Right We've been talking about how important the FED is as an economic institution, and obviously the importance of the Federal Reserve is tied in with the fact that the dollar is the world's reserve currency, which makes it the most important currency on Earth. It means that every other country is doing a bunch of transactions denominated in American dollars, and it turns out when you can make American dollars that is an enormous advantage for you. But this is
all based on American military power. Right. The reason that the dollar is the world reserve currency is because all of the countries that had competing currencies that could have been the international standard were sort of annihilated during World War Two. And at the end of World War Two, it was the United States left standing with the richest and most powerful economy on Earth, yes, but also like it was the country with nukes and the largest army
that wasn't the Soviets. Right. The element here that that Graber is pointing out right is that the debt that you and me and everyone is like carrying out our day to day stuff with is war debt. Literally the thing that we used to like buy groceries is to a large extent, it's a tiny bit more complicated than this, but like it's loads that were taken out to like
go bomb Vietnam. And part of what's happening under the Trump administration is that all of the things that used to be under the table, right, the US, you know, always had the kind of military power that Trump is sort of throwing around to try to, you know, invade Greenland or just kidnap the president of Venezuela and like
run the country by gunboat. The US has always had the ability to do this, It's just that it was largely agreed upon by everyone involved running the system that using this power under the table was more effective than
using it openly. The Trump administration thinks that, you know, using soft power or not explicitly, just like saying we're going to invade you is like womanly pussy cook shit, Like that's effectively what's happening here is and these people think that these relationships need to be drawn out into
the open right. And so what we're left with here is a war between two sectors of capital, one of which wants to immolate the world to satisfy the ego of a tyrant, and the other of which wants to let climate chains immolate the world slightly slower, because doing anything about climate change would hurt the bottom line, but allowing the god king to immolate the world by himself would hurt their bottom line too. And this is effectively the problem with the moment that they're in, which is
that neither of these institutions. Right, Donald Trump is not on your side. The Federal Reserve is also not on your side. What is necessary here, though, is not for sort of comrade Federal Reserve to join us. What is necessary here for our purposes is that enough sectors of capital when the time comes, right, when Trump finally does something, and when there's a popular reaction enough that forces a
confrontration between Trump and the American people. When that time comes, what is necessary is that these massive and powerful economic institutions stand aside and not defend the regime. As I've talked about to a significant extent on this podcast already.

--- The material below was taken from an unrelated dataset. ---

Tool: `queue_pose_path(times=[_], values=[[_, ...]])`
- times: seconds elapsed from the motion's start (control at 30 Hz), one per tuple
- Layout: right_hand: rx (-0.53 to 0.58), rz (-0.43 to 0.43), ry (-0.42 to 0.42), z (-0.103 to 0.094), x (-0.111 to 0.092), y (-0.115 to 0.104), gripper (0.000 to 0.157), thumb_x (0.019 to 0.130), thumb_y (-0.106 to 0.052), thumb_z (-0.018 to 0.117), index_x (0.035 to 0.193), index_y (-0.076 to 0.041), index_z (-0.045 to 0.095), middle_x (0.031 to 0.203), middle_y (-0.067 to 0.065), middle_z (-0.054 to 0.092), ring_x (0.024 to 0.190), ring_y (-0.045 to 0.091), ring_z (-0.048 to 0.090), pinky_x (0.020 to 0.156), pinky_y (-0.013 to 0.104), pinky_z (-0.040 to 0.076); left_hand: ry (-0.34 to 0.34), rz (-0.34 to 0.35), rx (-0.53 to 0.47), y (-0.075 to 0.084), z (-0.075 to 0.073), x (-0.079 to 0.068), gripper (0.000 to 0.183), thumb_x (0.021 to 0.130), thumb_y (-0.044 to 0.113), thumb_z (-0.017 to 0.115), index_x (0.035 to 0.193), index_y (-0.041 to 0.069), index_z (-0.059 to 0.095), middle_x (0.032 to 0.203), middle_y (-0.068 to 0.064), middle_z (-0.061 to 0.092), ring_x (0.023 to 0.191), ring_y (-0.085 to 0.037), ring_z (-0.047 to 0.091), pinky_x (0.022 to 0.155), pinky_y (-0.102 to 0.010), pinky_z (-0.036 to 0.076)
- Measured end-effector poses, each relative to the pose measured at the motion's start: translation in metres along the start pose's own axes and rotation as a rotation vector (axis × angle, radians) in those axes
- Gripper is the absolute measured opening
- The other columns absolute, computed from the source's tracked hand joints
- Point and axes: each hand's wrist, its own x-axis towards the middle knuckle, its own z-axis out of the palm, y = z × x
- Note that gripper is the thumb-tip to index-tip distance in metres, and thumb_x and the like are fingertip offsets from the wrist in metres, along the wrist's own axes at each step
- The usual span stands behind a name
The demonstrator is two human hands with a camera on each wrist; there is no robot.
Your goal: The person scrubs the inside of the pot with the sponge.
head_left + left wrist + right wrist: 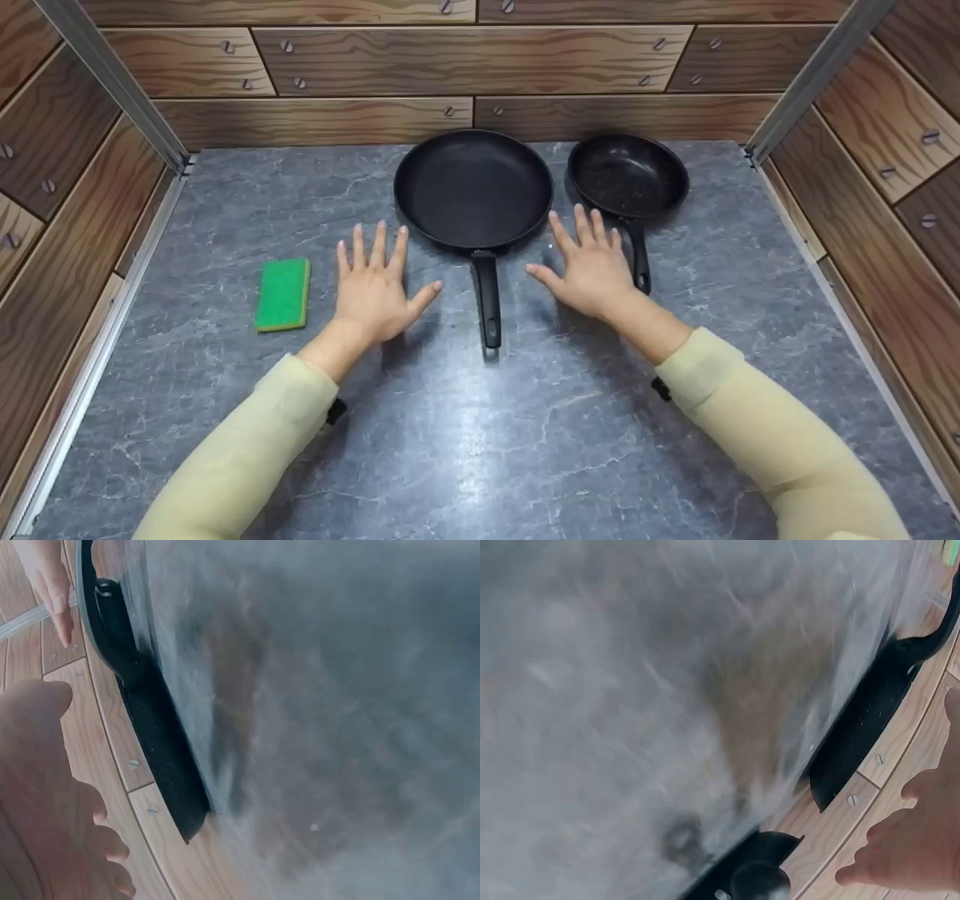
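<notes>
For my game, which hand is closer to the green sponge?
Left. The left hand is beside the sponge, not touching; the right hand is beyond the big pan's handle.

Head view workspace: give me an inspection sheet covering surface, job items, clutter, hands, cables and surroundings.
Surface: grey marbled tabletop, with light glare toward the front.
Job's things: large black pan left of small black pan, both open side up; green sponge lies left of the left hand.
Clutter: nothing seen.
Hands: left hand and right hand have fingers spread, holding nothing.
Cables: nothing seen.
Surroundings: wood-patterned walls on three sides, metal corner posts.
</notes>
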Motion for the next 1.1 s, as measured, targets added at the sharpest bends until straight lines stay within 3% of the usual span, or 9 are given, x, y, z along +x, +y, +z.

This is how the Bolsheviks won their revolution. It's also how the February Revolution won, which was that large poor of the populace, large portions of the ruling class, and to some extent, large portions of the state simply set the conflict out because they didn't particularly like the revolutionaries. But they also weren't going to go die for some random tyrant, and that, in the end is what's important
about this conflict. Right. There is, on the one hand, the possibility of Donald Trump just immilating the entire economy, and on the other there is the possibility of these people standing aside when we attempt to build a world, when we are not being lit on fire for profit. This has been It could Happen Here.